An estimated $311 million in credits were generated since 2001, though that loss in revenues is spread out over multiple years. Supporters of the incentives point out that in recent years, local companies such as Hawaii Biotech, Hoku Scientific and Hoana Medical have grown with help from the credits. They maintain that the cost of the credits is more than offset by the economic activity they generate.

However, measuring the impact of the credits is difficult because the state doesn't release the identities of the companies or track the number of jobs they create. It's impossible to know how many new tech-sector jobs would have been generated without the credits.

Still, the Cyberstates study supports the notion that technology jobs are highly lucrative, averaging $63,862 in annual wages statewide in 2005. That was enough to rank Hawai'i 27th among the states in terms of average high-tech wages.

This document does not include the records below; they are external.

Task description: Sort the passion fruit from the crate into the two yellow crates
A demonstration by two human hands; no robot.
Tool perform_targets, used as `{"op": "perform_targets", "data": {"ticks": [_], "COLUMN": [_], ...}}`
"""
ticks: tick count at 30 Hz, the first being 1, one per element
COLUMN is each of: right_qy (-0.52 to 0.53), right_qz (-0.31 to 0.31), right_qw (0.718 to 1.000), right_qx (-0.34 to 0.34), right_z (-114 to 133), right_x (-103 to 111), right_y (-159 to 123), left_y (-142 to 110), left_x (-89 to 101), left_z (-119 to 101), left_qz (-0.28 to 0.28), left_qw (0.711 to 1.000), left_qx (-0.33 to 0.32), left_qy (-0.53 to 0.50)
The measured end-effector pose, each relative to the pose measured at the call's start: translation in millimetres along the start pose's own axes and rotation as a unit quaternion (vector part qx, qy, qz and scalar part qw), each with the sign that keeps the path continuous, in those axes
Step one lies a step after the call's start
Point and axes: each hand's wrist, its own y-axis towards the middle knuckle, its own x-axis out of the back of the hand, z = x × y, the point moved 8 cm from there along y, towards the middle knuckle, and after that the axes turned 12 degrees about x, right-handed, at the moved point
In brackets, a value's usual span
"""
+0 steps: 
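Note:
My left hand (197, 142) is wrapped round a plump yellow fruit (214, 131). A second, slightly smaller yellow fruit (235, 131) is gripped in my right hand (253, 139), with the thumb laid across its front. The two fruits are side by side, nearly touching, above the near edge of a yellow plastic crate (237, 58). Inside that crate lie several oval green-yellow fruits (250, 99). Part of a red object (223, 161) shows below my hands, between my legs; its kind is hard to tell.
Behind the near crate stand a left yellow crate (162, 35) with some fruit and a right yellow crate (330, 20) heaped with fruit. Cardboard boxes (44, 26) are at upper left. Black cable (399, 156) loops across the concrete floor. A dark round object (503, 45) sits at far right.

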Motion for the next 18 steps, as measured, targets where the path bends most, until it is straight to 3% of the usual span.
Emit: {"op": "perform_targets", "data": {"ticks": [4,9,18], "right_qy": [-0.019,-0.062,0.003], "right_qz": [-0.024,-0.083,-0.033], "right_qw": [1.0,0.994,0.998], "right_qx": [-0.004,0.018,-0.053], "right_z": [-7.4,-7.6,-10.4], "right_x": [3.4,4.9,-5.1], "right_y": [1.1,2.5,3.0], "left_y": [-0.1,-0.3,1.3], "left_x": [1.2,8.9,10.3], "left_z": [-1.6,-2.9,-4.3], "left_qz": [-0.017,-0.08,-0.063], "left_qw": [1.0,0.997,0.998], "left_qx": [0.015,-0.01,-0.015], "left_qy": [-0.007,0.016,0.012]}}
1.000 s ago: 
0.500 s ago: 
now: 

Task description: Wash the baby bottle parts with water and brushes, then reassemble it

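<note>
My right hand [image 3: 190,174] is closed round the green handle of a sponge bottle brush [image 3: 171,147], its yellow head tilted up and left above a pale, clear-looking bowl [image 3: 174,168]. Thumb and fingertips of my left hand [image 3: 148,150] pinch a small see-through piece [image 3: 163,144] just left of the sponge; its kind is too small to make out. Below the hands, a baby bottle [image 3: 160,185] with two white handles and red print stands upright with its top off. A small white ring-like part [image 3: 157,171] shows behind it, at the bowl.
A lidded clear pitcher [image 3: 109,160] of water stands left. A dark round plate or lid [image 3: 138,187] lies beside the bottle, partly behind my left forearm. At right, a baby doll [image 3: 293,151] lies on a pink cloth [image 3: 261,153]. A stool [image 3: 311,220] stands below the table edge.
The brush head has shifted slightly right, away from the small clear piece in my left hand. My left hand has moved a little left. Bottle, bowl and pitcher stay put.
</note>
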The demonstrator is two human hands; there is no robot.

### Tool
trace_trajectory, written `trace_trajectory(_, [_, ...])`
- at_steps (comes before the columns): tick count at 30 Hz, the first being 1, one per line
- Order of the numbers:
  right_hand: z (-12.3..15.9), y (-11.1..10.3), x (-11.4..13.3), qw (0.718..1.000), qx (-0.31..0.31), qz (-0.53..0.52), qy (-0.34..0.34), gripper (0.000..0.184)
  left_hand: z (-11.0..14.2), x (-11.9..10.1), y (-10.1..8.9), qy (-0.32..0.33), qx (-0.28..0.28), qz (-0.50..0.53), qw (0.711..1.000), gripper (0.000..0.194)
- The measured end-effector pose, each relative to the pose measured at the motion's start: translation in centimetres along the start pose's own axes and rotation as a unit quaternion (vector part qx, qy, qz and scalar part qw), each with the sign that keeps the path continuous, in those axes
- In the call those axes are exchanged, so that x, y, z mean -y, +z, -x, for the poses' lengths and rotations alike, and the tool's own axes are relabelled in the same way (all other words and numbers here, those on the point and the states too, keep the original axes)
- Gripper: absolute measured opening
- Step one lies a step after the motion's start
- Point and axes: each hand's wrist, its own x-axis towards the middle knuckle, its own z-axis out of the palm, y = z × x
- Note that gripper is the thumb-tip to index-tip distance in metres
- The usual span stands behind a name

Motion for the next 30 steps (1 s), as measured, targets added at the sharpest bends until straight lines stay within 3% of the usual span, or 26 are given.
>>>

In addition to ranking low in terms of technology industry employment, Hawai'i ranked 38th in per capita research and development spending and 34th in venture-capital investments.

The Cyberstates job figures are based on Bureau of Labor-provided figures for 49 high-technology industrial sectors. However, the study does not account for some sectors that qualify for Hawai'i technology tax credits such as the performing arts, biotechnology, astronomy and ocean sciences.

As a result, the survey may not completely account for tax-credit-related job growth, said Jeff Au, managing director for Honolulu venture capital firm PacifiCap Group LLC.

"Thirteen hundred jobs over five years sounds very low. I think it's undercounting," he said. "Surveys are useful and they give you a sense (of trends), but it's hard to get exact data."